Terms of the transactions were not disclosed.

QatarEnergy chooses TotalEnergies as North Field South partner

QatarEnergy has selected TotalEnergies SE as the first international partner in the 16-million tonne/year (tpy) North Field South (NFS) LNG project. TotalEnergies will obtain a 9.375% participating interest in the NFS project – out of a total 25% available for international partners – with QatarEnergy holding the remaining 75%.

The upstream part of the project will develop the southern area of the North Field with five platforms, 50 wells, and natural gas pipelines to the onshore processing plant. Downstream will include two 8-million tpy liquefaction trains. NFS and 32-million tpy North Field East (NFE) form the wider North Field Expansion project, through which QatarEnergy plans to add 48 million tpy of LNG export capacity by 2028, bringing its total to 126 million tpy (OGJ Online, June 20, 2022).

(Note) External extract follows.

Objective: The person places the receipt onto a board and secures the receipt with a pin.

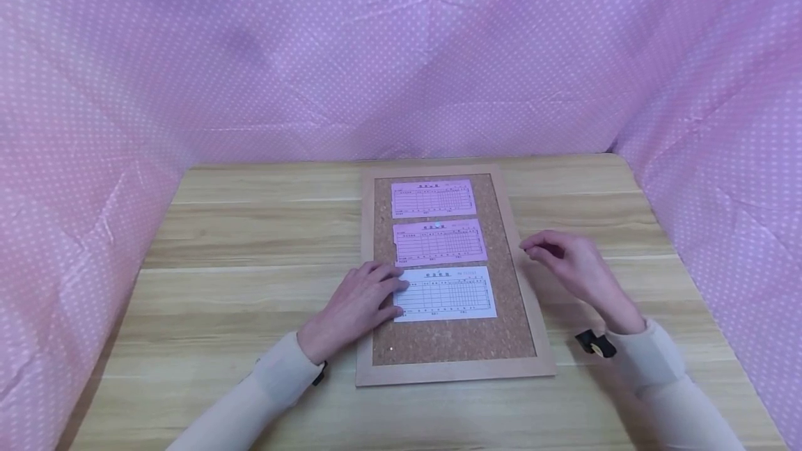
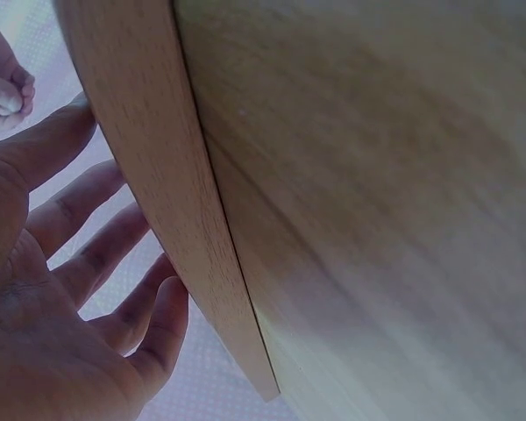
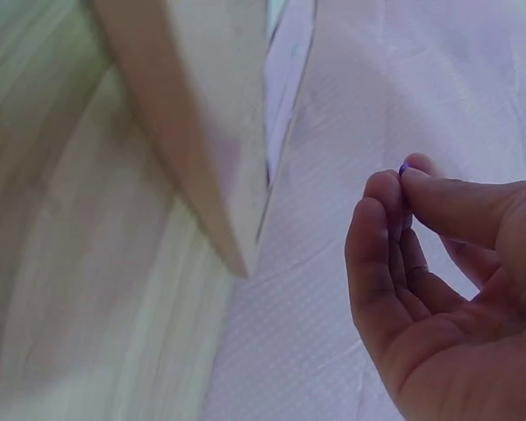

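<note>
A wood-framed cork board (image 1: pixel 454 343) lies on the table with three printed slips on it. My left hand (image 1: pixel 360 300) rests over the board's left edge, its fingertips on the left side of the white slip (image 1: pixel 447 294). In the left wrist view, the fingers of the left hand (image 2: pixel 66 254) spread along the wooden frame (image 2: pixel 153 167). Just right of the board, my right hand (image 1: pixel 573 263) is held apart from it. In the right wrist view, thumb and fingers of the right hand (image 3: pixel 447 272) pinch a small blue-purple pin (image 3: pixel 404 167), mostly hidden by the fingertips.
Above the white slip lie a middle pink slip (image 1: pixel 438 246) and a top pink slip (image 1: pixel 434 200). A pale teal pin (image 1: pixel 437 224) shows at the middle slip's upper edge. A white dot (image 1: pixel 391 349) sits low on the cork. Pink dotted cloth (image 1: pixel 407 54) surrounds the wooden table (image 1: pixel 250 249).
</note>
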The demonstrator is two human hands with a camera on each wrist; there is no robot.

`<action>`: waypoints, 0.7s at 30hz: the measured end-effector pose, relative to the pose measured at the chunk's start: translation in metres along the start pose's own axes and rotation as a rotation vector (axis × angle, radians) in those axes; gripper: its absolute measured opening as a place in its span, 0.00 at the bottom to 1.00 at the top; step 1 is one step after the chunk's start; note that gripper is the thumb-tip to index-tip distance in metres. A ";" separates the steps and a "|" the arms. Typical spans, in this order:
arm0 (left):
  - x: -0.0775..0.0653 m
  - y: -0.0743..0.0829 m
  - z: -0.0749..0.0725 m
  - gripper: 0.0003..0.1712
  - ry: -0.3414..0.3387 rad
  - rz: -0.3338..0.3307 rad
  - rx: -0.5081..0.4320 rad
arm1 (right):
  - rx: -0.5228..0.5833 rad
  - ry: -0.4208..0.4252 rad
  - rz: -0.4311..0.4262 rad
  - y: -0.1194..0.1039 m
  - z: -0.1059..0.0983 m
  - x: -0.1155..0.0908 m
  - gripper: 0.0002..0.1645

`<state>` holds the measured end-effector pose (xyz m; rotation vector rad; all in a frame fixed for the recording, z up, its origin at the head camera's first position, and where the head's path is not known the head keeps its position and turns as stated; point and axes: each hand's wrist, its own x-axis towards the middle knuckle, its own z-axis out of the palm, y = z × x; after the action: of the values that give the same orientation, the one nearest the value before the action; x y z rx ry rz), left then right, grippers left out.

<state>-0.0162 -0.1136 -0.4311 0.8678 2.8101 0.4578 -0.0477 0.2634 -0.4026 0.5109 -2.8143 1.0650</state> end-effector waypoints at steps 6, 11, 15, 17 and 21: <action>-0.001 0.001 -0.001 0.26 0.004 0.001 -0.005 | 0.045 0.014 -0.023 -0.015 0.006 0.004 0.09; 0.000 0.001 -0.001 0.26 0.002 -0.008 -0.003 | 0.085 -0.002 -0.036 -0.026 0.010 0.007 0.09; 0.000 0.001 -0.001 0.26 0.003 -0.010 -0.004 | 0.125 -0.038 0.000 -0.037 0.013 0.009 0.09; 0.000 0.001 0.000 0.26 0.004 -0.010 -0.007 | 0.144 -0.050 0.018 -0.041 0.016 0.010 0.08; -0.001 0.001 -0.001 0.26 0.005 -0.008 -0.011 | 0.177 -0.060 0.039 -0.048 0.021 0.013 0.06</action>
<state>-0.0152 -0.1131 -0.4300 0.8536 2.8122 0.4745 -0.0424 0.2120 -0.3859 0.5135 -2.8065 1.3365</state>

TotalEnergies was also the first partner selected for NFE and holds 6.25% of the project, which combined with its stake in NFS will add 3.5 million tpy of LNG production to its portfolio by 2028.  

TotalEnergies will invest a total of roughly $1.5 billion in NFS.

Equinor signs gas deal with PGNiG

Equinor Energy AS agreed to a 10-year gas supply agreement with Poland’s PGNiG, the company said in a Sept. 23 release.

The agreement calls for the supply of 2.4 bcm/year (bcmy) of gas from the Norwegian Continental Shelf to be exported through the new Baltic Pipe, which connects the Norwegian gas export system to Poland via Denmark and facilitates flow of Norwegian pipeline gas to Poland.

Volumes under the new, long-term agreement are equivalent to around 15% of the typical, annual gas consumption in Poland. The agreement runs January 2023 to January 2033.

The pipeline—a joint project of Polish GAZ-SYSTEM and Danish Energinet—is expected to begin operations Oct. 1. Beginning in 2023, the pipeline will enable transportation of about 10 bcmy, of which PGNiG has reserved about 8 bcmy, the company said in a separate release Sept. 23.

According to PGNiG, 3 bcm of gas delivered via the Baltic Pipe will be supplied from PGNiG’s own Norwegian Continental Shelf production with an expected increase to 4 bcmy by 2027.

As part of an ongoing strategy to move away from Russian-supplied gas, PGNiG has signed contracts with suppliers operating on the Norwegian Continental Shelf to utilize the remainder of the reserved capacity, including the recent agreement with Equinor.